§ **Information shown**
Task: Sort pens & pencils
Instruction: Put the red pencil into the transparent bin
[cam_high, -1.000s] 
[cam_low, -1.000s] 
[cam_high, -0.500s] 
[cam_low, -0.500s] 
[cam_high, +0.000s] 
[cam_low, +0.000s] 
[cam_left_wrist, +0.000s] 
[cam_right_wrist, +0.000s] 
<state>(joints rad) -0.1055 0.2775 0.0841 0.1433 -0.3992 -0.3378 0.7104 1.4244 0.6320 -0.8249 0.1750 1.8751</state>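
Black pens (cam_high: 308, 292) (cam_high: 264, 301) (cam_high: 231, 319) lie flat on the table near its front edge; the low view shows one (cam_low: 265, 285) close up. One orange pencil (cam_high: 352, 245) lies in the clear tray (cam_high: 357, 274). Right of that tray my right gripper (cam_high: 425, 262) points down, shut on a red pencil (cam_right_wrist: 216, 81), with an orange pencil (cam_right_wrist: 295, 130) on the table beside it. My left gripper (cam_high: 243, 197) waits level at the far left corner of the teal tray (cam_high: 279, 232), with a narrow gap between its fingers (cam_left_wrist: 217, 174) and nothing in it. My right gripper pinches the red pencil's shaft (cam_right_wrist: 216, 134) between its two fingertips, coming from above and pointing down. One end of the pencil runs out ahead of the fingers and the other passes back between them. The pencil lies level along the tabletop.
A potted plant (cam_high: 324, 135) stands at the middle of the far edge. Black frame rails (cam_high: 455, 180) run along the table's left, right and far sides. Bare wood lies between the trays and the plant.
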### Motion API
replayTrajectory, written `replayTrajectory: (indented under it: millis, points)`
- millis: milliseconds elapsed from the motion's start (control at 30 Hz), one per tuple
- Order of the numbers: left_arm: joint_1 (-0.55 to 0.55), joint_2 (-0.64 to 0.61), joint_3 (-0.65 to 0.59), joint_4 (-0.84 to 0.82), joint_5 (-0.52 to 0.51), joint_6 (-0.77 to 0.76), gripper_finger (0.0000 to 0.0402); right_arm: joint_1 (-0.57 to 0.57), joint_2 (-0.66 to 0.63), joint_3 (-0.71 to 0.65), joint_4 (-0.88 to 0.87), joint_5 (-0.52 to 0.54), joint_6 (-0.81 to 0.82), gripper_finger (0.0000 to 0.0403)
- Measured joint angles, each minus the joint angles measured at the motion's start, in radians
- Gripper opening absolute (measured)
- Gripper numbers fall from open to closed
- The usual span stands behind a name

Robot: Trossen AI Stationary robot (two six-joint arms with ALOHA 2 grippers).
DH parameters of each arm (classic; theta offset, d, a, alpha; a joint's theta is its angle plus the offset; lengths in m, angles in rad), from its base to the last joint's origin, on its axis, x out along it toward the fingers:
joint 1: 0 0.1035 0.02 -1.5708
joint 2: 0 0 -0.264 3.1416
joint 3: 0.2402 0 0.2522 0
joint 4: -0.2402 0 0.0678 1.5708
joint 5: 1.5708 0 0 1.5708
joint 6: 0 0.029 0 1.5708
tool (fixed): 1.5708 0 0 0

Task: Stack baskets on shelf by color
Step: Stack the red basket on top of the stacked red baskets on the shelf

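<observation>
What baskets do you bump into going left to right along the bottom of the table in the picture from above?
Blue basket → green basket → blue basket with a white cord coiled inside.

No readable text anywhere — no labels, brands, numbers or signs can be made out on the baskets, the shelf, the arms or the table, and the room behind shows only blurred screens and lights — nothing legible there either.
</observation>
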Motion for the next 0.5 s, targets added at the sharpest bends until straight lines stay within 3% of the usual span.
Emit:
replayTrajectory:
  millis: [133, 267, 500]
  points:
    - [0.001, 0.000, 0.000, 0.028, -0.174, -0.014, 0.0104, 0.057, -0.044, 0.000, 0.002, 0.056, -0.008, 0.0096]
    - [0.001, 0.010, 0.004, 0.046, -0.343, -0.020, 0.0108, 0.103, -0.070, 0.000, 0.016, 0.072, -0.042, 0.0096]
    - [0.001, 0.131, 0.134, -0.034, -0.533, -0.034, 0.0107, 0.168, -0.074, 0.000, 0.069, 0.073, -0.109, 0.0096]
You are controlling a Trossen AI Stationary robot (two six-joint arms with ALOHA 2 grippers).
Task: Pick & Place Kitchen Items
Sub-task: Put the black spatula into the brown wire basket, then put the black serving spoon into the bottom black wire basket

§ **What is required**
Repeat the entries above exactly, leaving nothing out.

§ **Solved exercise**
Task: Sort pens & pencils
Instruction: Put the red pencil into the transparent bin
[cam_high, -1.000s] 
[cam_low, -1.000s] 
[cam_high, -0.500s] 
[cam_low, -0.500s] 
[cam_high, +0.000s] 
[cam_low, +0.000s] 
[cam_left_wrist, +0.000s] 
[cam_right_wrist, +0.000s] 
<state>(joints rad) -0.1055 0.2775 0.0841 0.1433 -0.3992 -0.3378 0.7104 1.4244 0.6320 -0.8249 0.1750 1.8751</state>
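Black pens (cam_high: 308, 292) (cam_high: 264, 301) (cam_high: 231, 319) lie flat on the table near its front edge; the low view shows one (cam_low: 265, 285) close up. One orange pencil (cam_high: 352, 245) lies in the clear tray (cam_high: 357, 274). Right of that tray my right gripper (cam_high: 425, 262) points down, shut on a red pencil (cam_right_wrist: 216, 81), with an orange pencil (cam_right_wrist: 295, 130) on the table beside it. My left gripper (cam_high: 243, 197) waits level at the far left corner of the teal tray (cam_high: 279, 232), with a narrow gap between its fingers (cam_left_wrist: 217, 174) and nothing in it. My right gripper pinches the red pencil's shaft (cam_right_wrist: 216, 134) between its two fingertips, coming from above and pointing down. One end of the pencil runs out ahead of the fingers and the other passes back between them. The pencil lies level along the tabletop.
A potted plant (cam_high: 324, 135) stands at the middle of the far edge. Black frame rails (cam_high: 455, 180) run along the table's left, right and far sides. Bare wood lies between the trays and the plant.
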### Motion API
replayTrajectory, written `replayTrajectory: (indented under it: millis, points)`
- millis: milliseconds elapsed from the motion's start (control at 30 Hz), one per tuple
- Order of the numbers: left_arm: joint_1 (-0.55 to 0.55), joint_2 (-0.64 to 0.61), joint_3 (-0.65 to 0.59), joint_4 (-0.84 to 0.82), joint_5 (-0.52 to 0.51), joint_6 (-0.77 to 0.76), gripper_finger (0.0000 to 0.0402); right_arm: joint_1 (-0.57 to 0.57), joint_2 (-0.66 to 0.63), joint_3 (-0.71 to 0.65), joint_4 (-0.88 to 0.87), joint_5 (-0.52 to 0.54), joint_6 (-0.81 to 0.82), gripper_finger (0.0000 to 0.0403)
- Measured joint angles, each minus the joint angles measured at the motion's start, in radians
- Gripper opening absolute (measured)
- Gripper numbers fall from open to closed
- The usual span stands behind a name

Robot: Trossen AI Stationary robot (two six-joint arms with ALOHA 2 grippers).
DH parameters of each arm (classic; theta offset, d, a, alpha; a joint's theta is its angle plus the offset; lengths in m, angles in rad), from its base to the last joint's origin, on its axis, x out along it toward the fingers:
joint 1: 0 0.1035 0.02 -1.5708
joint 2: 0 0 -0.264 3.1416
joint 3: 0.2402 0 0.2522 0
joint 4: -0.2402 0 0.0678 1.5708
joint 5: 1.5708 0 0 1.5708
joint 6: 0 0.029 0 1.5708
tool (fixed): 1.5708 0 0 0

Task: Stack baskets on shelf by color
Step: Stack the red basket on top of the stacked red baskets on the shelf

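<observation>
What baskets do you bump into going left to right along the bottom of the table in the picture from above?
Blue basket → green basket → blue basket with a white cord coiled inside.

No readable text anywhere — no labels, brands, numbers or signs can be made out on the baskets, the shelf, the arms or the table, and the room behind shows only blurred screens and lights — nothing legible there either.
</observation>
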Motion for the next 0.5 s, targets added at the sharpest bends until straight lines stay within 3% of the usual span.
Emit:
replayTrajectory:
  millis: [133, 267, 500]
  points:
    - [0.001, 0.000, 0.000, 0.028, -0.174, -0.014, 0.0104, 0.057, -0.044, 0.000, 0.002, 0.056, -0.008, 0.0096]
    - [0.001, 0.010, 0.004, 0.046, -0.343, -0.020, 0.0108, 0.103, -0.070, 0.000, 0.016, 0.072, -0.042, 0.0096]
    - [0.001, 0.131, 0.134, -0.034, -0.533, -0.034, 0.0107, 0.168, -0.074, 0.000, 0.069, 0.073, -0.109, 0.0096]
You are controlling a Trossen AI Stationary robot (two six-joint arms with ALOHA 2 grippers).
Task: Pick & Place Kitchen Items
Sub-task: Put the black spatula into the brown wire basket, then put the black serving spoon into the bottom black wire basket

No further output is required.